EXERCISE BRIEF. Would you copy all lines in the data that contain the word "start"?

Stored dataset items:
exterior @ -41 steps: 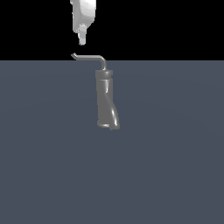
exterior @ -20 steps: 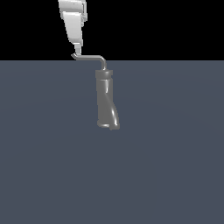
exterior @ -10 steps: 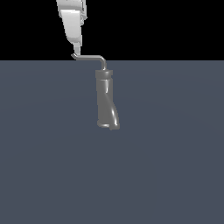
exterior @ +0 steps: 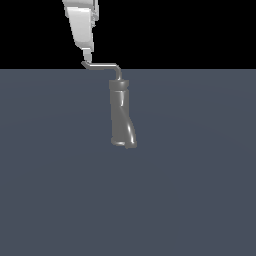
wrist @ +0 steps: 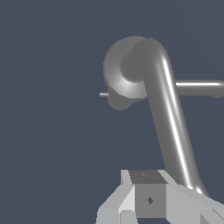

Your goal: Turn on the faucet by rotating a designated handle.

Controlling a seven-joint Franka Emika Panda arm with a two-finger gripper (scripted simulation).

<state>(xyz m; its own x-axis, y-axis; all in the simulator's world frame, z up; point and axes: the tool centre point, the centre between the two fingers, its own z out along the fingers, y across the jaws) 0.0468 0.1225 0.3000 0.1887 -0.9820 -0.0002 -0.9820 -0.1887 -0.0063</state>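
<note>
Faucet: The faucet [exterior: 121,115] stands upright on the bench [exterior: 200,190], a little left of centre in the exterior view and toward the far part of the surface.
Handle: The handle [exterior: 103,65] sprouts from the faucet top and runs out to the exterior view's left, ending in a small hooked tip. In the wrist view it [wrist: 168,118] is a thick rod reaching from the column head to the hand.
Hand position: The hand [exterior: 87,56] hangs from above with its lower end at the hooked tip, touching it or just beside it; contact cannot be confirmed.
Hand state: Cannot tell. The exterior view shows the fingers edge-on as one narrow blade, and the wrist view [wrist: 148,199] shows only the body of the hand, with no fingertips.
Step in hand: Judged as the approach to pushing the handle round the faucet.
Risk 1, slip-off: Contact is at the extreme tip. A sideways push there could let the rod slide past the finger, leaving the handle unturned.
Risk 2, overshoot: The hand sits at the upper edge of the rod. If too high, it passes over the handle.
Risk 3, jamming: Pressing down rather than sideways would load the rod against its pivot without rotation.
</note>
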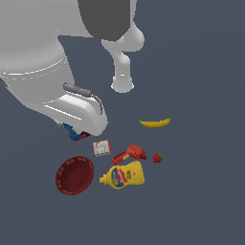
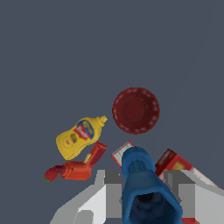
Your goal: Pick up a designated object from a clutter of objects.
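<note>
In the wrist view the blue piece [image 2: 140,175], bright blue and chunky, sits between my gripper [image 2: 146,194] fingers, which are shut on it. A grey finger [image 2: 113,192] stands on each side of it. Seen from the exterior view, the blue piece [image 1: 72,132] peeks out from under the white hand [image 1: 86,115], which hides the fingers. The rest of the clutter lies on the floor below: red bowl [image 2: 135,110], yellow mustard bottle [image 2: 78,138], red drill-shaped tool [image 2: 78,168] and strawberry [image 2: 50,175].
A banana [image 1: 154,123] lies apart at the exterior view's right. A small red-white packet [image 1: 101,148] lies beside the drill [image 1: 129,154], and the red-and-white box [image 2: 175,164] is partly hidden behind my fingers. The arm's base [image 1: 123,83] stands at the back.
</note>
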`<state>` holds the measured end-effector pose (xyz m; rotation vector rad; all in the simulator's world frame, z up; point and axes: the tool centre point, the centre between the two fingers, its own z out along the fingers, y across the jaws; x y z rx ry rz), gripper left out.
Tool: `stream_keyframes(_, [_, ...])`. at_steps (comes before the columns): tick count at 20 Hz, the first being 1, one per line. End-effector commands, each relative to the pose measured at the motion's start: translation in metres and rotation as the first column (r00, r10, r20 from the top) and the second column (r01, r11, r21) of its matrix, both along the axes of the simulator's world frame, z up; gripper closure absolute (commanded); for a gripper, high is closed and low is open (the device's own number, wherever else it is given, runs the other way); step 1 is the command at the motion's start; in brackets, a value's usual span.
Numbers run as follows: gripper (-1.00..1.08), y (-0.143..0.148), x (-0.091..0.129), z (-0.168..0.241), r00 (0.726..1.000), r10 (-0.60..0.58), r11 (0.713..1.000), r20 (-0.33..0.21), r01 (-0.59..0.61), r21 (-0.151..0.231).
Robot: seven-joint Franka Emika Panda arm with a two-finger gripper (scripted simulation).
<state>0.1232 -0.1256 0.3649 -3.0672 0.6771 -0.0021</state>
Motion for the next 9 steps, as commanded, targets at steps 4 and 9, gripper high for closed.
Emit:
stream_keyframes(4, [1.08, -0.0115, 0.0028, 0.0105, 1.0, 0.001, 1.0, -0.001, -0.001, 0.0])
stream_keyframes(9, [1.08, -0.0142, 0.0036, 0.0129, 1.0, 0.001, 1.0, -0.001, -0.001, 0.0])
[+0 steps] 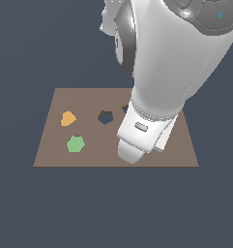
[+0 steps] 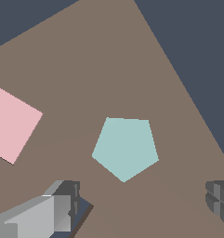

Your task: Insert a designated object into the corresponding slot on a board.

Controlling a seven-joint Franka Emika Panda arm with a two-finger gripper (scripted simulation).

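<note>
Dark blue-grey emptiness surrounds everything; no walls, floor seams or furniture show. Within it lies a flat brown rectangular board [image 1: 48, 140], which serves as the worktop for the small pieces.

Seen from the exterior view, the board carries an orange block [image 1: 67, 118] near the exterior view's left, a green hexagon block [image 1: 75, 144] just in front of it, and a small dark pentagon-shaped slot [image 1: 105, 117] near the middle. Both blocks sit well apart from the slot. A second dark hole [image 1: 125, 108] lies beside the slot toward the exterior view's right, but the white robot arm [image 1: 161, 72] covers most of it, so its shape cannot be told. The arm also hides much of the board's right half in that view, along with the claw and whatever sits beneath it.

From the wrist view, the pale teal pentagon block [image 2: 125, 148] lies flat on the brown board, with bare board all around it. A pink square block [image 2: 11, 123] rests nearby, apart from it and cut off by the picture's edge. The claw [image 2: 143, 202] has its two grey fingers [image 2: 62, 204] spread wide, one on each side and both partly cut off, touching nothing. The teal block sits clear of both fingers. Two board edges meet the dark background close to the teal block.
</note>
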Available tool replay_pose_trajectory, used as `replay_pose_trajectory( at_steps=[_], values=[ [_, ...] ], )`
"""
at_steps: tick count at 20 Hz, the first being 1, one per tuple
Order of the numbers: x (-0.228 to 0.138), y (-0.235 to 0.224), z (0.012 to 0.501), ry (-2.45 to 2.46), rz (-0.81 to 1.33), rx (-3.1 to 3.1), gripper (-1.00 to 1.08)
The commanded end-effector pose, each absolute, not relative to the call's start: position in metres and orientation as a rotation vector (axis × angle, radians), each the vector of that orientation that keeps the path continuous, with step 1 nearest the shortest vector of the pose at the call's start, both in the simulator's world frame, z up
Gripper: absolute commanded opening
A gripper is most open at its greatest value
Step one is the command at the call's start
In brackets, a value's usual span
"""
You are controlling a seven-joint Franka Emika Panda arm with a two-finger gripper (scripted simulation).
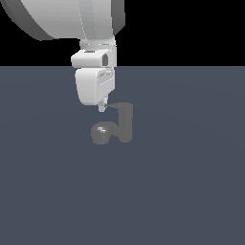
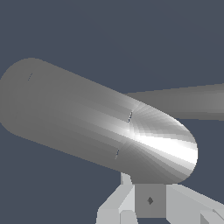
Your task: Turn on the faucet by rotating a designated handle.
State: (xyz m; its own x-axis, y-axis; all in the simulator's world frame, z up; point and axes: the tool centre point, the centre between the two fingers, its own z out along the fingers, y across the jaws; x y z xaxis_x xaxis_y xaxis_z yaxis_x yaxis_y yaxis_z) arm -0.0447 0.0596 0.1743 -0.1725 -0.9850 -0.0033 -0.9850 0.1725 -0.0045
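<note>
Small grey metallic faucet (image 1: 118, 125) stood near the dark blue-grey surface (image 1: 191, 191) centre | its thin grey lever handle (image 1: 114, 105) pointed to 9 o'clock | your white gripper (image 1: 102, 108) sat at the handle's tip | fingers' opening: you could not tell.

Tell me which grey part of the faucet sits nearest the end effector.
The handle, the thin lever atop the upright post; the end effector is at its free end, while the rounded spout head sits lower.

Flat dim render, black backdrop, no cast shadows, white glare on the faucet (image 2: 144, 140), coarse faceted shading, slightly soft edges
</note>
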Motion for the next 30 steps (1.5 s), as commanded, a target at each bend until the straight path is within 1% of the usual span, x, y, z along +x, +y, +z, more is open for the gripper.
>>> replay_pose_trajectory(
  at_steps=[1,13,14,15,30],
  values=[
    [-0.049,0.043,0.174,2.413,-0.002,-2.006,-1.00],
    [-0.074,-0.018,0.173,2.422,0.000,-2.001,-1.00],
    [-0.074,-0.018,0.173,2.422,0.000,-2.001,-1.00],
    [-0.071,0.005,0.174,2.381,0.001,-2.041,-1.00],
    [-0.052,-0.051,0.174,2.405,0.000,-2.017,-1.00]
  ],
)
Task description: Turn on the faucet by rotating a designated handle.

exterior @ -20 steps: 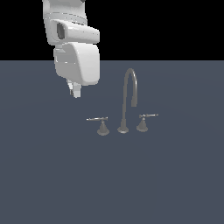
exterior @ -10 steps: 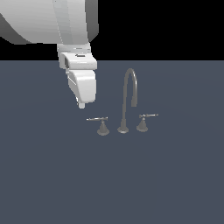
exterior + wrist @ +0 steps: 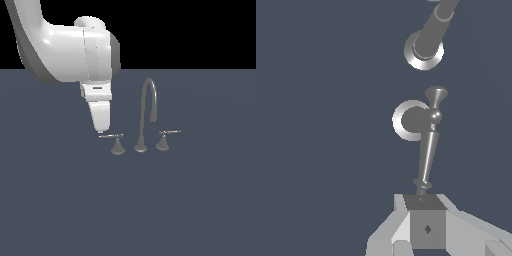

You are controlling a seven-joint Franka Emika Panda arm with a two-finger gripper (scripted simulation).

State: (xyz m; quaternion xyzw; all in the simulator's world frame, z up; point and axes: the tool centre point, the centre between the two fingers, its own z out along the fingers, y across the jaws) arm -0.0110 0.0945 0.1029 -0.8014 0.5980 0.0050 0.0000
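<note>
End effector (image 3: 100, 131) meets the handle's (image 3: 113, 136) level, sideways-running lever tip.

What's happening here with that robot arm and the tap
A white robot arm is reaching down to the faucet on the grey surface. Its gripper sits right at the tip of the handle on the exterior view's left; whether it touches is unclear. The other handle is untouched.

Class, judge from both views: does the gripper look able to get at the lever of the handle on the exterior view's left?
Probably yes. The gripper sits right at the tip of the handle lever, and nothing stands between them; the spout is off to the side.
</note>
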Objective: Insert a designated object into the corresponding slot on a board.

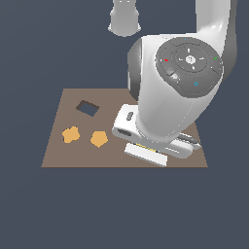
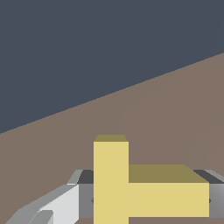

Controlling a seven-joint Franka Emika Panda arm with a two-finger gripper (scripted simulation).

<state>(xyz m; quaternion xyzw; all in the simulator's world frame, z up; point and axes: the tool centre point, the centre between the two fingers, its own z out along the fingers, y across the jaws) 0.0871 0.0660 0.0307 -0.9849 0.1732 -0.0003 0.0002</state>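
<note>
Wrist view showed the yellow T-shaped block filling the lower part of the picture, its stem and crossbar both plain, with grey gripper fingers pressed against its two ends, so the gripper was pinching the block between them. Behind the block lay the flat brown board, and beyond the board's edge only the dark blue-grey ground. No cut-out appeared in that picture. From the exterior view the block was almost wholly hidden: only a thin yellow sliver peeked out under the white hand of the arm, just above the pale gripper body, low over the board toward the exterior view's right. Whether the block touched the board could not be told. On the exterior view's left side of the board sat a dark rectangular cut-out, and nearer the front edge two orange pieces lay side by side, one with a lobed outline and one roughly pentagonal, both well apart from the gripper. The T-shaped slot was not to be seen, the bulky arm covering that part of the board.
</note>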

RESULT OF THE TASK.
Tool: `stream_keyframes(_, [_, ...])`. at_steps (comes before the columns): tick count at 20 Hz, the first being 1, one per line. End-effector commands, each relative to the pose measured at the motion's start: translation in metres and rotation as the first column (r00, r10, r20 from the top) and the second column (r01, r11, r21) of its matrix, both along the axes of the simulator's world frame, z up; gripper closure absolute (commanded); for a gripper, high is closed and low is open (the device's own number, wherever else it is given, runs the other way); step 1 is the command at the motion's start; in brackets, a value's usual span.
The commanded end-effector pose, each absolute, not relative to the call's start: position in metres and orientation as a rotation vector (axis × angle, radians), each the vector of that orientation that keeps the path continuous, with step 1 nearest the shortest vector of the pose at the call's start, both in the simulator's world frame, z up
Step one is the command at the call's start

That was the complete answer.